On ne s’attaque pas aux causes, l’ordre mondial étant donné (par les IFI et l’OMC). Et les bailleurs de fonds, unanimes, tentent de mettre la réalité institutionnelle, sociale et politique, des pays et de leur changement social, en batterie d’objectifs, de chiffres et de tests (ex E. Duflo), ayant l’apparence de la rigueur. Les « cadres logiques » (ex
ante) des programmes peinent pourtant, et pour cause, à traduire la complexité des relations de système entres les dimensions multiples du développement (au moins 4 dans le DD) et l’impact de l’APD sur ses dynamiques. Les objectifs alignés ne sont pas forcément quantifiables et les indicateurs tendent à transformer les résultats -à la consistance et à la durabilité douteuses- en objectifs finaux dont ils deviennent la substance.

Après 50 ans d’échecs massifs successifs qui ont vu les grands bailleurs se rapprocher de la recherche et des ONG, les « développeurs » s’accordent aujourd’hui : Le développement renvoie à des processus de changement complexes, non linéaires, dans un cadre globalisé, surdéterminant.

Plutôt que de viser un contrôle (souvent financier) peu performant, la redevabilité, vue comme responsabilité des acteurs de rendre compte de leurs actions et de ses résultats auprès d’eux-mêmes comme des contribuables (ou des citoyens ?) –enjeu de mobilisation-, doit aujourd’hui consacrer l’intérêt d’une logique de processus, nécessairement contextuels, participatifs et inclusifs, en renforçant :

  • l’évaluation interne d’amélioration permanente (à l’image du
    médico-social en France)
  • la capitalisation par la généralisation d’évaluations ex-post de
    type systémique, indispensable au changement d’échelle nécessaire à une APD aujourd’hui à l’étiage.
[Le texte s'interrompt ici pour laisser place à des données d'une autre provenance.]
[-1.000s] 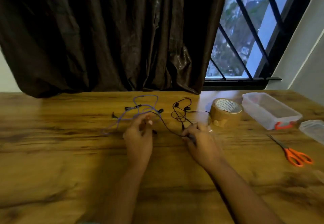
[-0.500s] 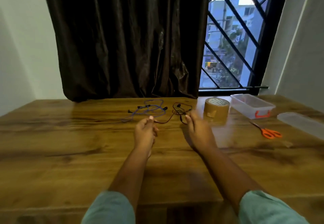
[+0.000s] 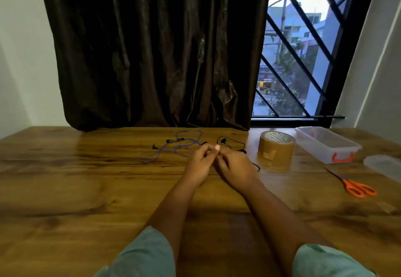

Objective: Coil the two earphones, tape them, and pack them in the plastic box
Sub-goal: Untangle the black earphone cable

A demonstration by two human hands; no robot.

L’efficacité de la politique APD est aujourd’hui critiquée dans son cadre de référence (quel développement ? les DH dans une transition écologique globale), son cadre politique international (cohérence externe par la régulation), dans ses choix (cohérence interne par priorisation), ses institutions (pilotage) et sa légitimité citoyenne, et ses moyens techniques et financiers (à hauteur enfin des enjeux ?).